Writer's pictureCathexis Northwest Press

Why The Long Face?

By: Kelsey Frank


So I’m at Target returning a set of sheets, because the

fitted one isn’t deep enough and the purple isn’t purple enough, and

the girls chattering away behind me, their dishes aren’t clean enough, so

the dish soap is being unpurchased, too. It’s strange, isn’t it?

This undoing, rewinding your own life as you see fit,

like maybe I should walk out of here backwards. And

then I could uneat all that ice cream, so

that I could unworry about it or how my jeans fit.

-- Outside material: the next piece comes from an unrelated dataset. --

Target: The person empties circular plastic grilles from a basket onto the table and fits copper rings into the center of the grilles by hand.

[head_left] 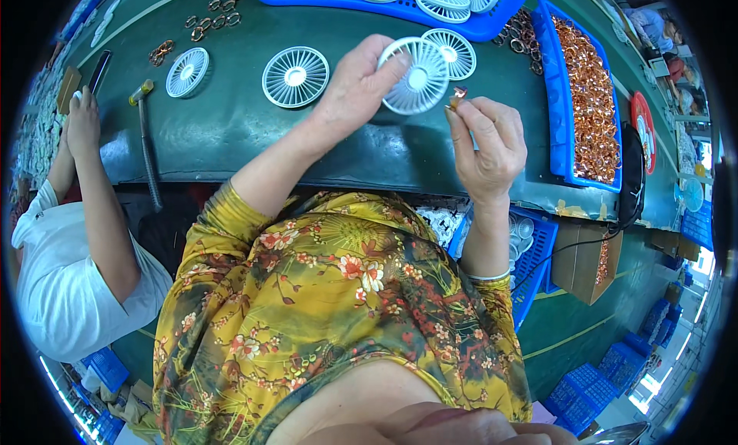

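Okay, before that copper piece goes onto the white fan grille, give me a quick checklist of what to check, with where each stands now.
1. White fan grille gripped by the left hand: ok, fingers on its rim.
2. Copper piece pinched in the right hand: ok.
3. Piece and grille apart, not yet joined: ok.
4. Grille's hub facing the piece: cannot tell.
5. Blue tray of copper pieces close by the right hand: ok.
6. Co-worker's hand away from the work: ok, far left.

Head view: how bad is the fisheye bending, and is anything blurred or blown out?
Head view: the green bench edge bows strongly, with black corners; the left hand, white fan grille and right hand are sharp; the lower right floor is glary; no motion blur.
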A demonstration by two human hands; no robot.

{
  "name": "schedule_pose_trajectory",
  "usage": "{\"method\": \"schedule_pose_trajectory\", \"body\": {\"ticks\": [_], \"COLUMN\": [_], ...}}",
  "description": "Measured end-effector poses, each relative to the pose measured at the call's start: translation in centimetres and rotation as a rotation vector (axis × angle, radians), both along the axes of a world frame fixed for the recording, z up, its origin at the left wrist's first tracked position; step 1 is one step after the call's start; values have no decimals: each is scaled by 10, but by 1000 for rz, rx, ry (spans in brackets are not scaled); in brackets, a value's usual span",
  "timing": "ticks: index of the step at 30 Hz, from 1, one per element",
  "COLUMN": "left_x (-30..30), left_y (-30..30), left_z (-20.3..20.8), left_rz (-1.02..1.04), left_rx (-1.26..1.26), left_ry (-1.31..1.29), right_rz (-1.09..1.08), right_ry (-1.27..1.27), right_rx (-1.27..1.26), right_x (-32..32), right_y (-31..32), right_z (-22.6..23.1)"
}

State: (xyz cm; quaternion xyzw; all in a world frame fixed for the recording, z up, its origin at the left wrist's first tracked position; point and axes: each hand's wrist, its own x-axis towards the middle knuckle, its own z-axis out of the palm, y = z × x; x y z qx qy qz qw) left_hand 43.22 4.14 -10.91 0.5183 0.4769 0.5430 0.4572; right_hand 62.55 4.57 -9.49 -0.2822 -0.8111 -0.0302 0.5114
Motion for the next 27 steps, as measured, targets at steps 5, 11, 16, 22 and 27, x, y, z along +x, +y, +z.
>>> {"method": "schedule_pose_trajectory", "body": {"ticks": [5,11,16,22,27], "left_x": [13,12,17,7,5], "left_y": [-26,-33,-34,-42,-41], "left_z": [14,7,13,31,20], "left_rz": [-41,-123,-85,-269,-273], "left_rx": [47,5,10,-111,-86], "left_ry": [-46,-40,-171,-371,-287], "right_rz": [50,-24,-164,-86,172], "right_ry": [-27,-200,-45,-143,-44], "right_rx": [-9,-208,-213,-62,-252], "right_x": [-14,-22,-28,-14,-8], "right_y": [-4,-12,-20,-18,-11], "right_z": [9,10,0,11,4]}}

In my universe of reverse, dessert comes after the guilt, so that it

actually is dessert. Imagine that. Or, in the

mind’s eye, fast-forward-rewind six years: it

is July, a Saturday afternoon, sunny and hot. Most of the

2006 SHS graduating class, in their finest blacks, watch and

wait as we unearth the box, dust it off. Dads, stepdads, they

fit coffin curve to shoulder and (walking backwards, mind you) carry, so

gently, our friend. At the hospital, artist surgeons fit

the delicate, velvet bits of him back together, stitch him whole. The

pen peels back cursive from certificate, machines plug in, light up. It

is late; nearly early. At Pine Point beach, candles flicker to life and

we draw fuming panic and weed smoke from the wet, heavy air as I, so

calmly, explain to that girlfriend of yours how fucking ridiculous it is to tattoo the

name of one still living to your ankle. A little silver gun hums and

siphons ink from skin. The sun unsets. Somewhere in Buxton, where the road fit

to the world’s curve, a bashed Camry uncrumples itself. It

pulls the gash back from the tree, and so

quietly pauses, for one forever-long second, as the

body of a 19-year-old boy sails feet-first through the air, and

through the glitter-smashed windshield, into the passenger seat. It is so

nice, this backwards universe of mine, and maybe it’s stupid but truthfully, it

just seems more real than what’s real. The thought of you whole and alive just fits

the way old receipts can be gripped to fit the contours of your fist, and so

when I snap back to forward and hand this over to the cashier

she seems relieved, sends me off with a 20 and a nice afternoon, before

clicking off the aisle light, punching out, and heading off towards Applebee’s for lunch.